BuzzFeed News reporter John Stanton covers ecumenical efforts to provide aid to those trying to reach the U.S. through the southern border, in a stretch of hot, dangerous land where 2,000 human beings have disappeared and 3,000 have died.
Since 2002, the Tucson Samaritans have responded to the immigrant crisis in Arizona by leaving water, food and supplies in 20,000 square miles of desert, and for three years artist Alvaro Encisco (originally South American) has marked these dropoffs with a wooden cross “adorned with red dots to mark where an increasing number of migrants have died chasing the American dream.”
The death toll is high, and could go higher:
“On average it’s 150 a year. On average. So it’s like a commercial airliner going down every year,” Kovatch says of the death toll in the 20,000 square miles where the Tucson Samaritans and a network of affiliated humanitarian groups work.
Activists worry those numbers will grow under the Trump administration. In January, Congress gave Trump more than $1 billion to strengthen existing stretches of the border fence and dramatically increase the number of Customs and Border Protection agents guarding the southern border. This will force larger numbers of migrants to detour through the harsh, remote desert, they say.
Activists also worry about CBP’s approach to their humanitarian work. Earlier this month, dozens of heavily armed agents raided a medical relief camp operated by the humanitarian group No More Deaths. With a small army of PR officials in tow to capture — and tweet — the raid, agents arrested four Mexican migrants who had come to the camp looking for medical help.
The Tucson Samaritans are run by Southside Presbyterian Church, and are only one group of many:
The Samaritans are part of a broad network of organizations working in the Sonoran Desert to save as many immigrants as they can, and to find the bodies of those they can’t. When they come upon a corpse, they alert local authorities to retrieve it.
While some groups, like the Aguilas del Desierto, include members who were once undocumented immigrants to the United States or who have lost family members to the desert, others, like No More Deaths, are made up of earnest young people whose volunteerism is fueled by outrage. When Emma, a 29-year-old native of Kansas City, Missouri, who works with No More Deaths, first came to Arizona, she didn’t know the border crisis even existed. But having worked in Turkey with aid groups tending to Syrian refugees, once she heard the stories of migrants’ dangerous treks through the desert, she knew she had to volunteer.

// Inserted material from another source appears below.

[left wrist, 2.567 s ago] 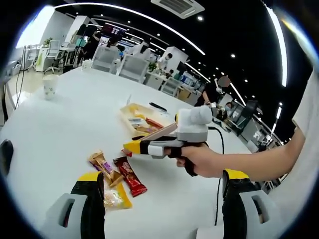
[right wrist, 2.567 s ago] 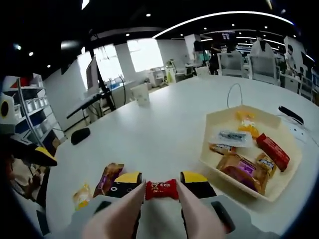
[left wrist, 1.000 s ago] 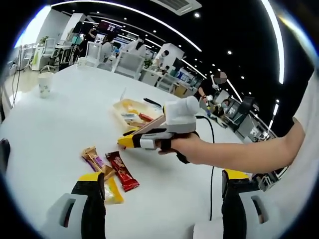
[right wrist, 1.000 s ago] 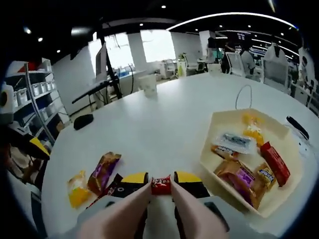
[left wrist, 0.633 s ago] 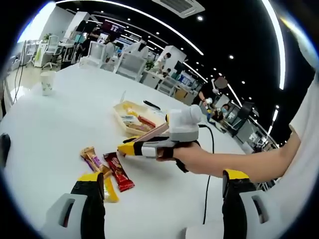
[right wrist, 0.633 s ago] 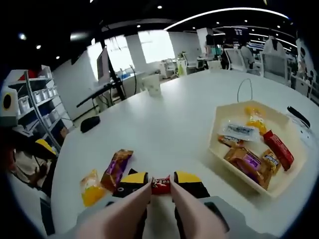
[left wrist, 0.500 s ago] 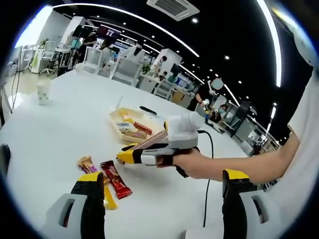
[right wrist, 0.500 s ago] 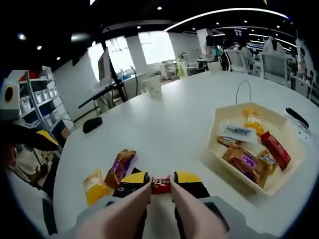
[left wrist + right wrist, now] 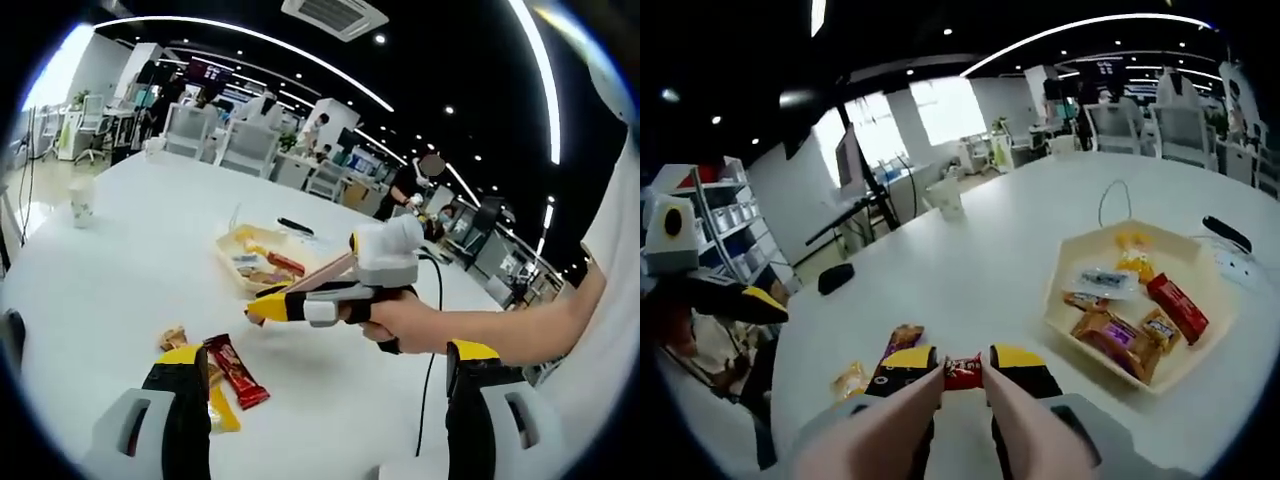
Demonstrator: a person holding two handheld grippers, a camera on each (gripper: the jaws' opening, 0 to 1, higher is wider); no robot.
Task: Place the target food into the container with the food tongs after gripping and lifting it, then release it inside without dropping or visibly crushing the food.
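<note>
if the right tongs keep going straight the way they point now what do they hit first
Probably bare white table. The right tongs hold a red candy, and the snack tray sits off to the right of that line. Depth is uncertain.

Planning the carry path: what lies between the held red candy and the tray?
Bare white table separates red candy from tray, in the right gripper view.

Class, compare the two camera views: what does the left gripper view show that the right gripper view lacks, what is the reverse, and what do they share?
Left gripper view alone: the person's hand and a dark red bar on the table. Right gripper view alone: a small red candy pinched in the tongs, and storage shelves. Shared: the white table, the cream tray of snacks, a paper cup.
</note>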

“There was this interesting and terrible moment when I moved from Turkey to here and found out basically the same thing was happening,” said Emma, who didn’t want her full name published for fear of being targeted by anti-immigration activists. “It was like, ‘Oh, we’ve militarized the border, we’ve given people no other options, and they have to take these deadly risks. And people are dying.’”
The CBP has been accused of tracking immigrants with cameras and at the activists’ drop-off points, which may change humanitarians’ strategies.
More broadly, activists worry the raid signals a change in CBP’s “sensitive locations” policy. Established in 2013, the policy de-prioritizes enforcement actions at schools, churches, and hospitals. Although the guidance does not prohibit raids in these spaces, the practical effect has been to make them off limits to border patrol agents.
But despite those fears, activists like Enciso say they will continue their work, even if it means adapting their tactics or coming into confrontation with authorities. On Saturday, 35 vehicles took more than 50 volunteers into the desert to mark the Tucson Samaritans’ 15th anniversary. The day-long event, dubbed Flood the Desert, served to help migrants as well as to “make our presence known” to local communities and the border patrol, said Deborah McCullough, a Samaritan who took part in it.